Every line below from the one containing "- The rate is" through the one containing "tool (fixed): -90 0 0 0" must be transcribed exactly. Omit all lines outside that stretch.

### Data listing
--------

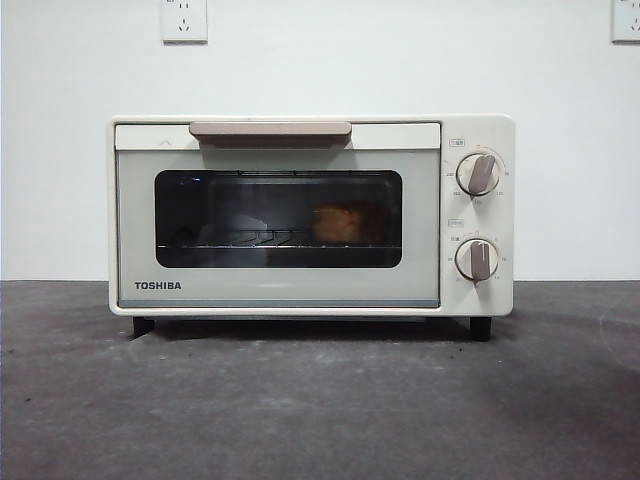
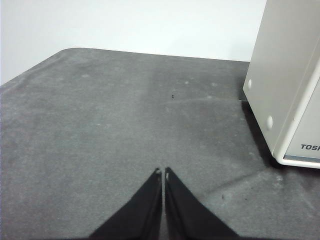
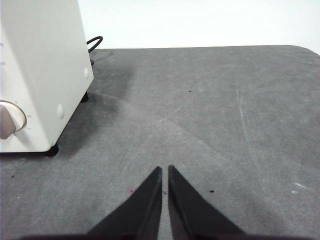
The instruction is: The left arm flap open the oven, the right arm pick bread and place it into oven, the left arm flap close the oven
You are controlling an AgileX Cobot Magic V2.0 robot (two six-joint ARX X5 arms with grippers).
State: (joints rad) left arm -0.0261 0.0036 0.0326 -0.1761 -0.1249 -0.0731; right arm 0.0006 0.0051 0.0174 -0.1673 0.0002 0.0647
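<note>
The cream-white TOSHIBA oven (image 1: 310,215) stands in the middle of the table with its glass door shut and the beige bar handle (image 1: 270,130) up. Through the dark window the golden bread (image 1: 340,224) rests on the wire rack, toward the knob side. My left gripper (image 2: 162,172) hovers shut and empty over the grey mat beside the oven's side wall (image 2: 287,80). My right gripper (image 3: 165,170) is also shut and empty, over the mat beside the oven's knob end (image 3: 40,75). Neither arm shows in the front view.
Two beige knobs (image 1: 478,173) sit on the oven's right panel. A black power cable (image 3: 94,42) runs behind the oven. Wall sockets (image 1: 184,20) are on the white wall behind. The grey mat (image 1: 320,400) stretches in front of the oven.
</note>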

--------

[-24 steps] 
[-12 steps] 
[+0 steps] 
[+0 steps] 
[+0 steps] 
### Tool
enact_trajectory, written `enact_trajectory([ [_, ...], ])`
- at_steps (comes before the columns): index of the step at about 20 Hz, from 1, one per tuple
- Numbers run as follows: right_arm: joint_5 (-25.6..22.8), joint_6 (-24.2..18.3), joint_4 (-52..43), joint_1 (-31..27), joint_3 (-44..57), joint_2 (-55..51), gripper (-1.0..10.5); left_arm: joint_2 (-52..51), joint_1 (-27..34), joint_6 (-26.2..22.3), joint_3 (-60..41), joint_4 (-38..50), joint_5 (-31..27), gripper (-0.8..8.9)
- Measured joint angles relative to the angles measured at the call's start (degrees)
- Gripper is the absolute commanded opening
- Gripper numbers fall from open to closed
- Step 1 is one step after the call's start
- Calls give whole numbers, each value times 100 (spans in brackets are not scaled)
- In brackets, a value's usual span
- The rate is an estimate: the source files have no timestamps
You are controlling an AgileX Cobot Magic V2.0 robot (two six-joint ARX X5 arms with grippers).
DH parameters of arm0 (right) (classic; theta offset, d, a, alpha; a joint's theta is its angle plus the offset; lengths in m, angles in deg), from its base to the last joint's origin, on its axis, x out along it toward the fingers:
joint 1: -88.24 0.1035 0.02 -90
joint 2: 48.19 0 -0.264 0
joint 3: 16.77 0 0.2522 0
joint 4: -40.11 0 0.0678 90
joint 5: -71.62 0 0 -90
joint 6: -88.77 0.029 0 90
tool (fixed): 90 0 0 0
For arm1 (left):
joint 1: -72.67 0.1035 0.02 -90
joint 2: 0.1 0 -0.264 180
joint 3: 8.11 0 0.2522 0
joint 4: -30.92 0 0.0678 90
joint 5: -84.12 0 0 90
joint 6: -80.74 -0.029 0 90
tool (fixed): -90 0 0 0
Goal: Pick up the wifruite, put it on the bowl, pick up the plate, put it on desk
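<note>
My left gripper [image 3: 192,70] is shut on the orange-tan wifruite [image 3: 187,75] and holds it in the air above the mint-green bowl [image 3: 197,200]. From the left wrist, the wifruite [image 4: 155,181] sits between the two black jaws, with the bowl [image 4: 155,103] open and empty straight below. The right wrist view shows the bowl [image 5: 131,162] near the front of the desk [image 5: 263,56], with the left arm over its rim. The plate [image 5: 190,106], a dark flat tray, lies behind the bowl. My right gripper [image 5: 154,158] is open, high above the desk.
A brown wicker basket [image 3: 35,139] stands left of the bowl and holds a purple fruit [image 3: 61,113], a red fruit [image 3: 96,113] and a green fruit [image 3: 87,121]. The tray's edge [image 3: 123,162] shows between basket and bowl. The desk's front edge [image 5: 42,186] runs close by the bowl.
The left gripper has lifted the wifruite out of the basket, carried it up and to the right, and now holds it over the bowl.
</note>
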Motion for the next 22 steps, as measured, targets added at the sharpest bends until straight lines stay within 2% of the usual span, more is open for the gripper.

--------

### Answer to the problem
- The rate is an estimate: the source files have no timestamps
You are controlling an AgileX Cobot Magic V2.0 robot (two six-joint ARX X5 arms with grippers).
DH parameters of arm0 (right) (classic; theta offset, d, a, alpha; a joint's theta is its angle plus the offset; lengths in m, angles in deg), from its base to the last joint's origin, on its axis, x out along it toward the fingers:
joint 1: -88.24 0.1035 0.02 -90
joint 2: 48.19 0 -0.264 0
joint 3: 16.77 0 0.2522 0
joint 4: -40.11 0 0.0678 90
joint 5: -71.62 0 0 -90
joint 6: -88.77 0.029 0 90
tool (fixed): 90 0 0 0
For arm1 (left):
joint 1: -72.67 0.1035 0.02 -90
joint 2: 0.1 0 -0.264 180
joint 3: 8.11 0 0.2522 0
joint 4: -30.92 0 0.0678 90
joint 5: -84.12 0 0 90
joint 6: -80.74 -0.029 0 90
tool (fixed): -90 0 0 0

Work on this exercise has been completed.